**EXERCISE OBJECTIVE**
Output the whole listing again, exactly as it reads.

**SUPPLIED MATERIAL**
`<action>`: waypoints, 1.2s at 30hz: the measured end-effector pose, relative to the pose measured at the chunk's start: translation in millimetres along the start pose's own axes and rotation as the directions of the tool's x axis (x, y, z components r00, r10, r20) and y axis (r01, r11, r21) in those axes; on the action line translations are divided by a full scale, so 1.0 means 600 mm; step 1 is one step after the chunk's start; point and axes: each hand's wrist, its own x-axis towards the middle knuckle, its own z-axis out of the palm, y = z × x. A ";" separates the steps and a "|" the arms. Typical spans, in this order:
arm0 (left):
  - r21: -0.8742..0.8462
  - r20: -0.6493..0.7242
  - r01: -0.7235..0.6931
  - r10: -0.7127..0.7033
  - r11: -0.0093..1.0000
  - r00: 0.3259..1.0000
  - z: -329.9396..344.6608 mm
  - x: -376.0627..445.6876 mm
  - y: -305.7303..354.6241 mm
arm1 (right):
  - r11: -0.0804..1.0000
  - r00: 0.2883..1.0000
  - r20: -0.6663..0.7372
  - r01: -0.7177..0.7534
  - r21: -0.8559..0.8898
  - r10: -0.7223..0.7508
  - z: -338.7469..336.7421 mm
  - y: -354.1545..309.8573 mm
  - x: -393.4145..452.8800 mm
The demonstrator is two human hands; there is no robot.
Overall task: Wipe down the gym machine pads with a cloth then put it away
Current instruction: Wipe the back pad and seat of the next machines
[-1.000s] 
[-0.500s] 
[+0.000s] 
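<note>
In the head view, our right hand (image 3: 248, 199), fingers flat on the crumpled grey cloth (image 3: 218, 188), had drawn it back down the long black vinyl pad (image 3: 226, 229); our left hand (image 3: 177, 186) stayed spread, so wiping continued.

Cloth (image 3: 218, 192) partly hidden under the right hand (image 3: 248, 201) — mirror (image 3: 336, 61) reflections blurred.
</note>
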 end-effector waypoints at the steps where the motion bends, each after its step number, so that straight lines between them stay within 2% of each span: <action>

**OUTPUT BELOW**
`<action>`: waypoints, 1.2s at 30hz: the measured end-effector pose, relative to the pose measured at the chunk's start: translation in millimetres along the start pose's own axes and rotation as the directions of the tool's x axis (x, y, z components r00, r10, r20) and y axis (r01, r11, r21) in those axes; on the action line translations are divided by a full scale, so 1.0 means 600 mm; step 1 is one step after the chunk's start; point and axes: each hand's wrist, its own x-axis towards the middle knuckle, its own z-axis out of the palm, y = z × x. A ";" separates the steps and a "|" the arms. Typical spans, in this order:
arm0 (left):
  - r21: -0.8742..0.8462
  - r20: -0.6493..0.7242
  - r01: -0.7235..0.6931
  - r10: -0.7127..0.7033
  - r11: -0.0093..1.0000
  - r00: 0.3259..1.0000
  - z: -329.9396..344.6608 mm
  - x: -376.0627..445.6876 mm
  - y: -305.7303..354.6241 mm
arm1 (right):
  - r11: -0.0804..1.0000
  - r00: 0.2883..1.0000
  - r20: -0.6663..0.7372
  - r01: -0.7177..0.7534
  - r21: -0.8559..0.8898
  - r10: -0.7223..0.7508
  - z: -338.7469..336.7421 mm
  - y: -354.1545..309.8573 mm
  - x: -393.4145..452.8800 mm
The demonstrator is two human hands; there is no robot.
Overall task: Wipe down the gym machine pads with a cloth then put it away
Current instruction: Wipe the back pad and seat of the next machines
[-1.000s] 
[-0.500s] 
[+0.000s] 
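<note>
In the head view, our right hand (image 3: 248, 199), fingers flat on the crumpled grey cloth (image 3: 218, 188), had drawn it back down the long black vinyl pad (image 3: 226, 229); our left hand (image 3: 177, 186) stayed spread, so wiping continued.

Cloth (image 3: 218, 192) partly hidden under the right hand (image 3: 248, 201) — mirror (image 3: 336, 61) reflections blurred.
</note>
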 end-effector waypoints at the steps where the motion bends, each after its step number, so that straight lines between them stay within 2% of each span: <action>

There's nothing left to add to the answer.